On y rencontre des Christian, des Young, des Mac Coy, qui parlent entre eux un jargon anglais très XVIIIe siècle, avec des intonations chantantes ; la vie est très collective et les maisons sont « familiales ». Les veillées communes sont nombreuses. Depuis peu des quads, débarqués à grand peine, sont les meilleurs moyens de circuler sur ce rocher escarpé, aux pentes abruptes, mais d’une fertilité peu commune. On pratique l’élevage, la vannerie, le tissage ; le miel est qualifié de « meilleur du monde ».


Le grand changement depuis 30 ans est l’irruption des moyens de communication, l’Internet et la plus grand facilité de transport maritime réduisant le sentiment d’isolement.

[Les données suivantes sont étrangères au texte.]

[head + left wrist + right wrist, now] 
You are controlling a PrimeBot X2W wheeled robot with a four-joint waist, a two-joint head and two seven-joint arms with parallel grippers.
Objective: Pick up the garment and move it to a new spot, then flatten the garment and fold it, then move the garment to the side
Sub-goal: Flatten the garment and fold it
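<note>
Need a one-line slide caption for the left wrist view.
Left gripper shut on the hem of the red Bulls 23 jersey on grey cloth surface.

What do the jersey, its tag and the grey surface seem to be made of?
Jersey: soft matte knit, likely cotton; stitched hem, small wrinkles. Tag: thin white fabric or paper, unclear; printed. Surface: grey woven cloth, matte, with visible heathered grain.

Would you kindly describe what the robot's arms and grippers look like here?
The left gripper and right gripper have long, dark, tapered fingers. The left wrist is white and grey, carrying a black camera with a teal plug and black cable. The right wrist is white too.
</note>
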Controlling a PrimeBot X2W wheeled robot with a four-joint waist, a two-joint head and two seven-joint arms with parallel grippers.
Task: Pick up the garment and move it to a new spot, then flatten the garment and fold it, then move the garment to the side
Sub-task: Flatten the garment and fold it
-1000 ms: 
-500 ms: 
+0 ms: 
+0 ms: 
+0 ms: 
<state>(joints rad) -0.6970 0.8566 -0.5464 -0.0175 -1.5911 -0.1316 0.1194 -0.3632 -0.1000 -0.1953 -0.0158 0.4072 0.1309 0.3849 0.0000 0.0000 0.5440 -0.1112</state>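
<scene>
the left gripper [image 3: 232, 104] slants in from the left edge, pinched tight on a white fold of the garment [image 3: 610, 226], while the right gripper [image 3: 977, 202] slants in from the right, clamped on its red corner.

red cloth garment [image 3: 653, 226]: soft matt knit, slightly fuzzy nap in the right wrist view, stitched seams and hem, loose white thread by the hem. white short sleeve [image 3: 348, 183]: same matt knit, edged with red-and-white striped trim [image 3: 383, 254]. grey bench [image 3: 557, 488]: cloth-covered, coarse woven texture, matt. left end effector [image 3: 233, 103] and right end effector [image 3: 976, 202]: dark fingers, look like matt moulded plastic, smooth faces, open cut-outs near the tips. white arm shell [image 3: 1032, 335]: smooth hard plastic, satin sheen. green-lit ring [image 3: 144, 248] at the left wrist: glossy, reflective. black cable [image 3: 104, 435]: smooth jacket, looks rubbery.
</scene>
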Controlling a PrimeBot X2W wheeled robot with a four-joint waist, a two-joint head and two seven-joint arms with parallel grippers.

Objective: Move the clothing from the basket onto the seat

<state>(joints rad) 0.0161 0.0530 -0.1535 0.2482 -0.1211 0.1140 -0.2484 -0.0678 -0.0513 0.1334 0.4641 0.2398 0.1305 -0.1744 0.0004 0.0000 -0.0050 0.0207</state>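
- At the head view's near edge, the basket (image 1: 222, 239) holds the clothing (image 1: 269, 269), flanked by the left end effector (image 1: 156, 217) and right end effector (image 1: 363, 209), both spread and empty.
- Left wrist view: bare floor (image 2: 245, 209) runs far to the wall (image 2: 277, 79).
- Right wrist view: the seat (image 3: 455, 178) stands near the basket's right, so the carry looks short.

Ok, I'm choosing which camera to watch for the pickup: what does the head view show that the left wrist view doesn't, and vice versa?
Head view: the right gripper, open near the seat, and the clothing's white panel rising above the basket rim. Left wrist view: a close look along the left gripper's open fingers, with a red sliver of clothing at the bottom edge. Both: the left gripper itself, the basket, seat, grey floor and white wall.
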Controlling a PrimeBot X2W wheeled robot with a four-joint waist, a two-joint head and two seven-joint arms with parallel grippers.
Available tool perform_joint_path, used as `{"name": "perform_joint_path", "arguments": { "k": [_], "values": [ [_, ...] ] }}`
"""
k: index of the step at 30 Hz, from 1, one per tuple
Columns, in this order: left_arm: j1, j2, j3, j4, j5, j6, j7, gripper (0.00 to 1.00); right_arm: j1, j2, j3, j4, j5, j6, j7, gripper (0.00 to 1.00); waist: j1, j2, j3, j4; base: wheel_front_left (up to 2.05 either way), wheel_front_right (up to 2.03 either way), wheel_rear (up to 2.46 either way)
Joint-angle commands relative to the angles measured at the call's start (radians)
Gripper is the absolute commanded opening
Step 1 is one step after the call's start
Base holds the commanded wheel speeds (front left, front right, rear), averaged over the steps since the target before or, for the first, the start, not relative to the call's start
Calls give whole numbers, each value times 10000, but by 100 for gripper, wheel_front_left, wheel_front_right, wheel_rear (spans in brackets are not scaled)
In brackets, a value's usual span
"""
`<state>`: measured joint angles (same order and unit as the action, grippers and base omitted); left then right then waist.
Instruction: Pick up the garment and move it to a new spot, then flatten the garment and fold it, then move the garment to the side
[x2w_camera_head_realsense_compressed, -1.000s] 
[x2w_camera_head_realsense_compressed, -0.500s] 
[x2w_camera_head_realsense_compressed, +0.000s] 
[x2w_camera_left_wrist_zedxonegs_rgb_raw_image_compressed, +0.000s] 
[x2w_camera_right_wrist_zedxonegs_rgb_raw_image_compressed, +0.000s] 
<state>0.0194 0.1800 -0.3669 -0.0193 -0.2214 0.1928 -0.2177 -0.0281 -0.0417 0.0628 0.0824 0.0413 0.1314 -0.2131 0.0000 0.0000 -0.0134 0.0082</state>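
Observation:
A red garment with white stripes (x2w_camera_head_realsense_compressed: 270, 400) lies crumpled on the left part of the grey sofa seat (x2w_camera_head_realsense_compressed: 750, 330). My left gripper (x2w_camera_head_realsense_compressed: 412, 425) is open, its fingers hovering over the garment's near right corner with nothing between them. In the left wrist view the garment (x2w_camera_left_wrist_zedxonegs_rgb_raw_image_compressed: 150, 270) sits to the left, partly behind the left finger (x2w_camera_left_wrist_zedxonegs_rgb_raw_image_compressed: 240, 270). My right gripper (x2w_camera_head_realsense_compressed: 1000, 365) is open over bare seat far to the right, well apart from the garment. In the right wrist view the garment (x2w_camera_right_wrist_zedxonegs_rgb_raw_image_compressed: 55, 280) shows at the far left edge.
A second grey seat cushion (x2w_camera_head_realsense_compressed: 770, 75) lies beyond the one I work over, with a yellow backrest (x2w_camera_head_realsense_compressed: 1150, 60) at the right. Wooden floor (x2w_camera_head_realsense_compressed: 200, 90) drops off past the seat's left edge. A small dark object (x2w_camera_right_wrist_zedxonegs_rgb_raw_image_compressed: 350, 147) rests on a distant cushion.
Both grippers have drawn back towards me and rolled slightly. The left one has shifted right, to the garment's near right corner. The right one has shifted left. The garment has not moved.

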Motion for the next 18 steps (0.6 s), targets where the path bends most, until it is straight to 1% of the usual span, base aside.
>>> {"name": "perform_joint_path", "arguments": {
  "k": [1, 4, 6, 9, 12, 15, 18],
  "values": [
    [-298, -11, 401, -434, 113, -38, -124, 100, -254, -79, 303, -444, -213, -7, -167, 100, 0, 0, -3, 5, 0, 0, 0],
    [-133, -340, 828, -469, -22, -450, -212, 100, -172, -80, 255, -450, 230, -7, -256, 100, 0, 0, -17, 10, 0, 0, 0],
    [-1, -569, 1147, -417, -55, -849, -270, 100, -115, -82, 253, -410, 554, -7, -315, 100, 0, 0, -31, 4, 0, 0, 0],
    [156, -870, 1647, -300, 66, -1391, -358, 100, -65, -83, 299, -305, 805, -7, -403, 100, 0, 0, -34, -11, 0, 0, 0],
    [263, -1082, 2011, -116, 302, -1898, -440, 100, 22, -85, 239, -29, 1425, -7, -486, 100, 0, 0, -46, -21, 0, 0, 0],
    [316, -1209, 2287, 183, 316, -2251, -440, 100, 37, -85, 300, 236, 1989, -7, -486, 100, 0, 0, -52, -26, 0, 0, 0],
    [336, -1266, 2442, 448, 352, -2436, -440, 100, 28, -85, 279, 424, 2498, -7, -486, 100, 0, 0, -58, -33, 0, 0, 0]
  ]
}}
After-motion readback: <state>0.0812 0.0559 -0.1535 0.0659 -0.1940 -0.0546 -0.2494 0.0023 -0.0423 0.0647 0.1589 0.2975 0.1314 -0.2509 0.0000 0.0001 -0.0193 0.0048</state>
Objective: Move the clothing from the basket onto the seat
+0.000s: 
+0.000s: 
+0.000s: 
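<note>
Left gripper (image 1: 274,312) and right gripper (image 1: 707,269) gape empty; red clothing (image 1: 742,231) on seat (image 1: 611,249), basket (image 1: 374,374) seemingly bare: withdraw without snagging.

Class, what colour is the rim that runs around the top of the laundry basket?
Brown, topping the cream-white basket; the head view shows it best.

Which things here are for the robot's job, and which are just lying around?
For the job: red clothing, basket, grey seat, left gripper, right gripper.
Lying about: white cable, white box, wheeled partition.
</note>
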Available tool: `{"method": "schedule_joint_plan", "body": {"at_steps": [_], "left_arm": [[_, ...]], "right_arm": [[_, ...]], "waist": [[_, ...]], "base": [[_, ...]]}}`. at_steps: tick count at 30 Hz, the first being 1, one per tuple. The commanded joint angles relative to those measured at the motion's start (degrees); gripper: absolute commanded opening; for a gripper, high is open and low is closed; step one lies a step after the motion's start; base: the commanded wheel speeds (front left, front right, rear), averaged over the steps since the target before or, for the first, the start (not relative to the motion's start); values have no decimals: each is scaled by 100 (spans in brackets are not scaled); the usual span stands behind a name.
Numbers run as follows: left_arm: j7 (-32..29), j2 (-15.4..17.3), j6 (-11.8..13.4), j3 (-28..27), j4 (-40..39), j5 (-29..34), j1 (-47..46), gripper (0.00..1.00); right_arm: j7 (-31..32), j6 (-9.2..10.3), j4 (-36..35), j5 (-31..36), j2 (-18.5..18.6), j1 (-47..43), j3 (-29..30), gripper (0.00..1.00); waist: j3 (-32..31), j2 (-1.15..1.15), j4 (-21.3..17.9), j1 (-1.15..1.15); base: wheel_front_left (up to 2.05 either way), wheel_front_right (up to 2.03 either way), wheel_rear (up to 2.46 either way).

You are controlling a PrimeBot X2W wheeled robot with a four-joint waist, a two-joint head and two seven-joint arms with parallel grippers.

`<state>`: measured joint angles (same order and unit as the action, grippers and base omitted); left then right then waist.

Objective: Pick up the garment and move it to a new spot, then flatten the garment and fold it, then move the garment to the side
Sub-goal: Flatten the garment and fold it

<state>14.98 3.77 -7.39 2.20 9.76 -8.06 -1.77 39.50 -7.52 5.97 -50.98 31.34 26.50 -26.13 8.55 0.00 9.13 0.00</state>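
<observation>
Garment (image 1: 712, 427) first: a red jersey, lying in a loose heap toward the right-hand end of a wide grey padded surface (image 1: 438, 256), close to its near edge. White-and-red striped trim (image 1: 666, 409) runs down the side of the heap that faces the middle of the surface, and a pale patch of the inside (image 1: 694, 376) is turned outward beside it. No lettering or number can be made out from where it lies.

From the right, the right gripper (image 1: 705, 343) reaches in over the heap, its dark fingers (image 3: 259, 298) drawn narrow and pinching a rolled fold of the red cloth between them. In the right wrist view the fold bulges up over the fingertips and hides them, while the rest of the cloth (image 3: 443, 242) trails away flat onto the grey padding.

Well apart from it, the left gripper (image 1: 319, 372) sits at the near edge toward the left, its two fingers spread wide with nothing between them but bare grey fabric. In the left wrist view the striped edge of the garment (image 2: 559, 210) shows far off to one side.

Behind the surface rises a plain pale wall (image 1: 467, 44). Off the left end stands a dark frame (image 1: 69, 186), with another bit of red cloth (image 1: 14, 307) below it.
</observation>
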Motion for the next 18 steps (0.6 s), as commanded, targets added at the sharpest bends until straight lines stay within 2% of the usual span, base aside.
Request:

Simon Young est le maire adjoint : c’est un homme mince et posé, très affable, au regard un peu triste. Presque tous les iliens sont partiellement polynésiens avec des caractéristiques plus ou moins prononcées. Sur l’île de Norfolk, les descendants des familles qui y ont fait souche, organisent pour les touristes, des spectacles sur l’aventure de La Bounty. Cela amuse beaucoup.


Je suis allée à Pitcairin : à l’approche, l’imposant rocher s’élève sur l’eau ; il faut le contourner de loin pour apercevoir les premières traces de présence humaine : pas de route, que des sentiers abrupts et de longues cases plates disséminées dans la nature. La description de Carteret reste contemporaine. L’accueil est aimable mais réservé. L’ambiance silencieuse, hors le ressac de la houle.
Depuis peu Pitcairn s’ouvre un peu aux bateaux de croisière, mais sans débarquer : ce sont les Pitcairiens qui viennent en baleinière offrir leur artisanat, leurs timbres et un spectacle. Ils font cela gentiment mais avec une certaine résignation financière. Le 4 février 2012 l’île a connu une forte tempête tropicale qui a détruit plusieurs bâtiments, le débarcadère et causé de gros éboulements de terrain. Les mois à venir seront à la reconstruction.